Stored data ::
::::::::

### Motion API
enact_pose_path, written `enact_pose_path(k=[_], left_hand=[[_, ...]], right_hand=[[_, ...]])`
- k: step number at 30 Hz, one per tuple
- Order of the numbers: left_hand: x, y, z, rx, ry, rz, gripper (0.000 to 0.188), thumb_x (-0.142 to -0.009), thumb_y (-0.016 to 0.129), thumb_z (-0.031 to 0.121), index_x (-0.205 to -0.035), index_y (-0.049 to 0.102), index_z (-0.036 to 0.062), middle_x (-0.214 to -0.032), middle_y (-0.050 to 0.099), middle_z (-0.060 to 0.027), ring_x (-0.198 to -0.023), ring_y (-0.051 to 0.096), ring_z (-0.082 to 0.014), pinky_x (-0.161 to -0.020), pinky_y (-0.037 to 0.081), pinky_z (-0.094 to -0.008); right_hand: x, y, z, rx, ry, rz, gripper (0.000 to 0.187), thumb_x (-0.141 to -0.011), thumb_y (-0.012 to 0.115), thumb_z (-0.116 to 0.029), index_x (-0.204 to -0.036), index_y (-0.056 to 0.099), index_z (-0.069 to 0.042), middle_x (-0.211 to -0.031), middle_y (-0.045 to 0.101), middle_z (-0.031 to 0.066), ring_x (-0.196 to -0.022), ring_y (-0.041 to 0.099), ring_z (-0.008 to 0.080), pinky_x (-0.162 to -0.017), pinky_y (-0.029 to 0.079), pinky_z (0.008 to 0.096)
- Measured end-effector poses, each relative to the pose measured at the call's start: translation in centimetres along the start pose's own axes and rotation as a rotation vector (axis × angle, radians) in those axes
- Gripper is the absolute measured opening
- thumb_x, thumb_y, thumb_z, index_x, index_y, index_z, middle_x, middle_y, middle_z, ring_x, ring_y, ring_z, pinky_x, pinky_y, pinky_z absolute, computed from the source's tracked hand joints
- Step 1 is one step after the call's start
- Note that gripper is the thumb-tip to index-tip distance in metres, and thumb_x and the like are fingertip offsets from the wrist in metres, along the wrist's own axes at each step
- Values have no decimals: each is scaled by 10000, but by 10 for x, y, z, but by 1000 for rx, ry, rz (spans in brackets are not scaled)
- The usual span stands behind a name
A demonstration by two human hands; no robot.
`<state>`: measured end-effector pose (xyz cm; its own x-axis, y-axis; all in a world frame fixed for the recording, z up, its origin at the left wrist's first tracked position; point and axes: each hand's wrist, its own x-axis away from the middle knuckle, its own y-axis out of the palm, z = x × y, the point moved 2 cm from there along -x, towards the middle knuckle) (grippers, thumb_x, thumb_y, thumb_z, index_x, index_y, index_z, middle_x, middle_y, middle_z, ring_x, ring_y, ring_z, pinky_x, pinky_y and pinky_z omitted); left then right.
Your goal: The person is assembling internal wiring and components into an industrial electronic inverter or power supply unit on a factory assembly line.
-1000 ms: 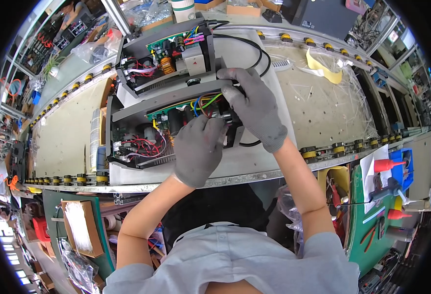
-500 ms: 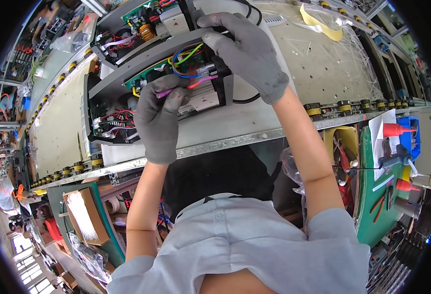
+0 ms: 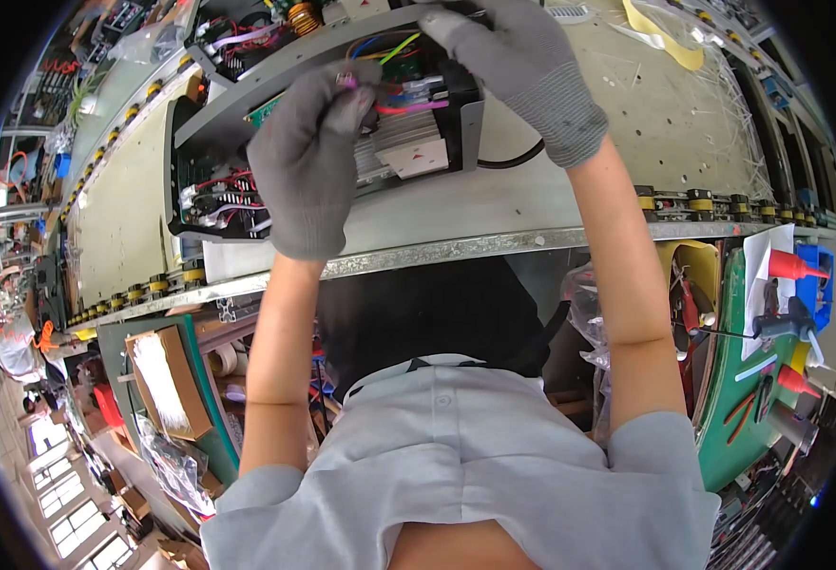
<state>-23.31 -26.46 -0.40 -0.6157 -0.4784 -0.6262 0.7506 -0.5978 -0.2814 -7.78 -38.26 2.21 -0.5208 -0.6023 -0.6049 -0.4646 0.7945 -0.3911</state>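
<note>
The left hand point(image 3: 306, 157), in a grey glove, is in the upper left of the frame above an open metal box point(image 3: 235, 103). Its grip is closed on a purple wire point(image 3: 346, 82) between thumb and fingers. The box lies across the upper middle of the frame on the surface point(image 3: 522, 211), with a silver metal block point(image 3: 414, 157) inside, toward its right end. A yellow-green wire point(image 3: 399, 47) and a pink wire point(image 3: 410, 108) show just right of the left fingertips. The right hand point(image 3: 522, 76), also gloved, is at the box's upper right corner; whether its grip grasps anything I cannot tell. A yellow paper strip point(image 3: 663, 38) lies in the upper right.
</note>
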Motion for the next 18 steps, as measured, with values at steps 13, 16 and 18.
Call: enact_pose_path(k=[13, 16, 18], left_hand=[[-13, -8, 12, -52, -36, -257, 160, -802, 730, -32, -953, 697, 10, -867, 687, -61, -777, 638, -141, -712, 512, -263], [-15, -3, 17, -280, 152, -227, 125, -802, 725, 62, -926, 713, 71, -798, 669, -94, -684, 635, -261, -592, 505, -335], [-18, -2, 19, -353, 241, -247, 139, -785, 729, 75, -921, 711, 88, -776, 652, -80, -676, 618, -266, -576, 487, -355]], right_hand=[[3, 1, 2, -176, 233, -59, 309, -916, 602, -112, -1204, 612, -1, -1130, 593, 90, -944, 609, 143, -822, 497, 276], [2, 1, -2, -198, 148, -43, 308, -919, 592, -107, -1199, 604, 20, -1129, 581, 114, -1029, 600, 163, -873, 489, 291], [2, 1, -2, -210, 183, -47, 306, -915, 595, -107, -1196, 608, 15, -1128, 583, 112, -1027, 603, 166, -885, 486, 295]])
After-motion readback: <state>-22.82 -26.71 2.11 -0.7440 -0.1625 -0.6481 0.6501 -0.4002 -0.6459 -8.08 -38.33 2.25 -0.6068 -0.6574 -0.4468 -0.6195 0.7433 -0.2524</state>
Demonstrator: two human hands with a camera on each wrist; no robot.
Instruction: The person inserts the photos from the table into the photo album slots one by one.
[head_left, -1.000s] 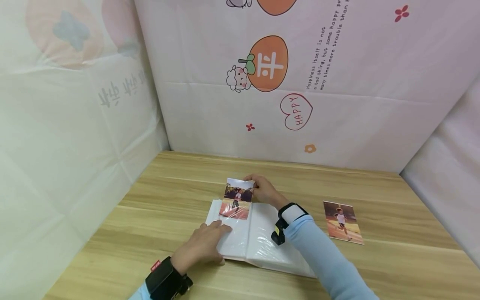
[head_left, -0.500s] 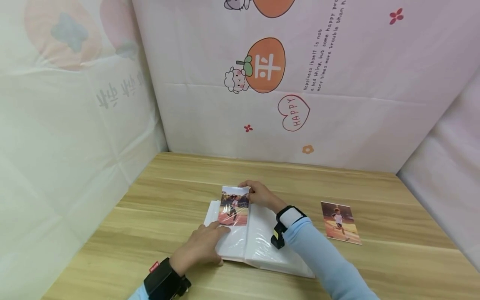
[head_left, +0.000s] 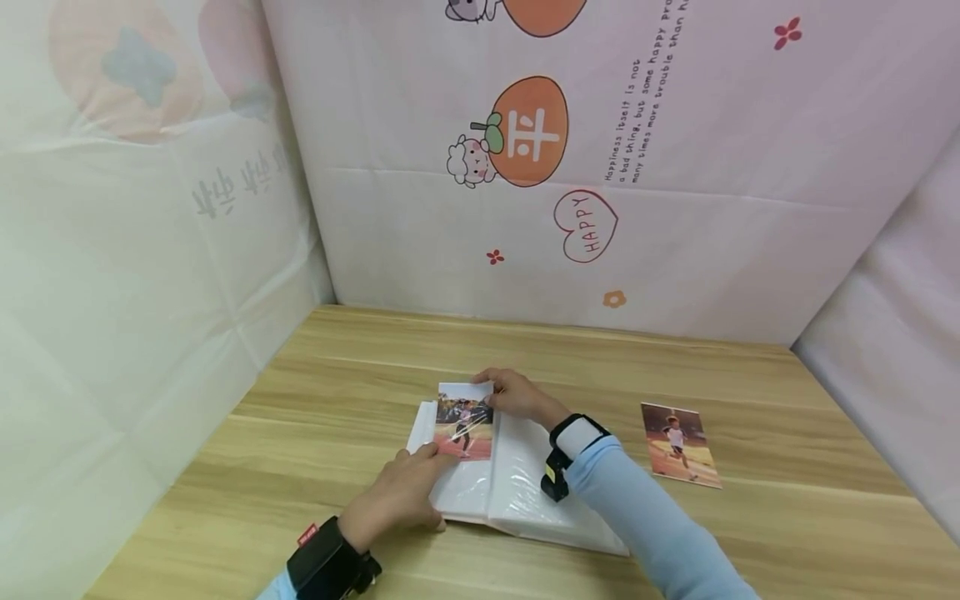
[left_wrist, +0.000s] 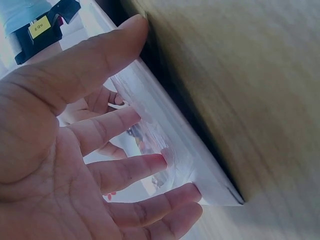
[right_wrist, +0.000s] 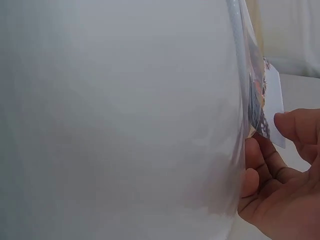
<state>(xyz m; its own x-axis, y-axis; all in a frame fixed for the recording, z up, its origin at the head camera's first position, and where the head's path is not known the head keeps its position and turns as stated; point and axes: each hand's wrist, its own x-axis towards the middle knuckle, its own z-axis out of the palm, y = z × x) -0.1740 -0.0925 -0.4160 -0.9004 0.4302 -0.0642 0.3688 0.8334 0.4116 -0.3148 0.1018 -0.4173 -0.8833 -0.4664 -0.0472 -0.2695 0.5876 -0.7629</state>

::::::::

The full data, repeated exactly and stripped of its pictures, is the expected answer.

### Motion API
enact_pose_path, written `enact_pose_path(k=[_], left_hand=[[_, ...]], right_hand=[[_, ...]])`
- k: step number at 30 Hz, one per tuple
- Order of the numbers: left_hand: x, y, z, rx, ry, rz, gripper (0.000 to 0.188), thumb_x (-0.142 to -0.009), thumb_y (-0.016 to 0.129), thumb_z (-0.031 to 0.121), index_x (-0.205 to -0.035), index_y (-0.049 to 0.102), index_z (-0.036 to 0.062), middle_x (-0.214 to -0.032), middle_y (-0.050 to 0.099), middle_z (-0.060 to 0.027), ring_x (-0.198 to -0.023), ring_y (-0.051 to 0.096), ring_z (-0.082 to 0.014), pinky_x (-0.161 to -0.020), pinky_y (-0.037 to 0.081), pinky_z (-0.094 to -0.008); right_hand: x, y, z, rx, ry, rz, gripper (0.000 to 0.187), thumb_x (-0.141 to -0.011), thumb_y (-0.012 to 0.115), thumb_z (-0.116 to 0.029), index_x (-0.204 to -0.036), index_y (-0.056 to 0.099), index_z (-0.069 to 0.042), middle_x (-0.211 to -0.031), middle_y (-0.045 to 0.101), middle_z (-0.031 to 0.066), ring_x (-0.196 to -0.022), ring_y (-0.041 to 0.099), ring_z (-0.008 to 0.080), pinky_x (-0.162 to -0.017), pinky_y (-0.029 to 0.079), pinky_z (0.008 to 0.096)
- Measured end-effector poses, each relative to the pose measured at the call's start: translation in centimetres along the start pose's own axes and rotation as a rotation vector (axis × angle, radians) in those axes
- Gripper is the absolute measured opening
- thumb_x, thumb_y, thumb_z, index_x, index_y, index_z, middle_x, middle_y, middle_z, ring_x, ring_y, ring_z, pinky_x, pinky_y, pinky_z absolute, computed from the source's tracked hand joints
- Step 1 is one step after the call's start
- Note that gripper is the thumb-tip to index-tip distance in metres, and thumb_x and the like are fingertip offsets from the wrist in metres, along the wrist's own axes at each step
- Values have no decimals: each is scaled by 10000, but by 10 for x, y, z, but by 1000 for rx, ry, rz (spans in brackets are not scaled)
- The usual span stands behind a name
A demonstration by two human hands; no robot.
`<state>`: measured end-effector pose (xyz cm; its own x-axis, y-axis; all in a world frame fixed for the recording, z up, its origin at the left wrist's first tracked position; point and axes: each hand's wrist, its own x-axis away from the middle knuckle, its own y-axis out of the palm, z = x × y, the point moved 2 cm from there along -x, towards the middle knuckle) (grippers, thumb_x, thumb_y, thumb_z, index_x, index_y, index_z, middle_x, middle_y, middle_z, ring_x, ring_y, ring_z, pinky_x, pinky_y and pinky_z omitted); left then right.
Your goal: The person is assembling internal wiring and components into an industrial electronic inverter or power supply unit on a factory assembly line.
-1000 ms: 
-500 ms: 
+0 ms: 
<state>-23.31 -26.46 -0.40 -0.6157 -0.4784 -0.6262 0.7506 -0.5978 -0.2814 -7.78 -38.26 2.21 -0.5208 -0.6023 -0.6049 -0.4646 0.7945 -0.3911</state>
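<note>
The left hand point(image 3: 306, 157), in a grey glove, is in the upper left of the frame above an open metal box point(image 3: 235, 103). Its grip is closed on a purple wire point(image 3: 346, 82) between thumb and fingers. The box lies across the upper middle of the frame on the surface point(image 3: 522, 211), with a silver metal block point(image 3: 414, 157) inside, toward its right end. A yellow-green wire point(image 3: 399, 47) and a pink wire point(image 3: 410, 108) show just right of the left fingertips. The right hand point(image 3: 522, 76), also gloved, is at the box's upper right corner; whether its grip grasps anything I cannot tell. A yellow paper strip point(image 3: 663, 38) lies in the upper right.
</note>
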Motion for the next 18 steps, as measured, with values at steps 13, 16 and 18.
Call: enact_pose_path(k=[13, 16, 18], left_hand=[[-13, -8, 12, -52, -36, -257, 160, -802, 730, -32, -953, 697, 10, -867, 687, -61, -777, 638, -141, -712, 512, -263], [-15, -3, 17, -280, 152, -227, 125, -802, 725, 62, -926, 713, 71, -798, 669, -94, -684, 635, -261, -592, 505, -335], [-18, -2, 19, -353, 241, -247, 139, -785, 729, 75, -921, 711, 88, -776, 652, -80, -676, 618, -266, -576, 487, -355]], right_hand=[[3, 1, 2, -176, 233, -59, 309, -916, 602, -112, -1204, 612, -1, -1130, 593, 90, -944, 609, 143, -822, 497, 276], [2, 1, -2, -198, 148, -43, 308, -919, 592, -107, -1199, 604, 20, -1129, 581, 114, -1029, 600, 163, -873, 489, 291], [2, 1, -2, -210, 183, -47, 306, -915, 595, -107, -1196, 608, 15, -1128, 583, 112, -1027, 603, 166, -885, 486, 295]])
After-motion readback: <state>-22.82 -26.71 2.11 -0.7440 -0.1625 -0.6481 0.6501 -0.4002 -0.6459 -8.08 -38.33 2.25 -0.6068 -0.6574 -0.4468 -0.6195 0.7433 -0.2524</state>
Demonstrator: two human hands with a camera on each wrist; no robot.
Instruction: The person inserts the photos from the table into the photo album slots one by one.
[head_left, -1.000s] 
[head_left, -0.500s] 
[head_left, +0.000s] 
[left_wrist, +0.000s] 
[right_wrist, +0.000s] 
<state>(xyz m; its own x-axis, y-axis; all in a frame fixed for the recording, z up, its origin at the head camera's first position, and where the head's path is not known the head keeps its position and turns as stated; point and axes: each hand's wrist, its own x-axis towards the middle knuckle, its own z-axis out of the palm, y = z × x) -0.1740 -0.0925 -0.4160 -0.9004 0.4302 -0.0642 0.3688 0.8334 0.4116 -0.3148 0.1018 -0.4173 -0.8833 -0.4664 -0.0472 -0.2695 0.5876 -0.7629</state>

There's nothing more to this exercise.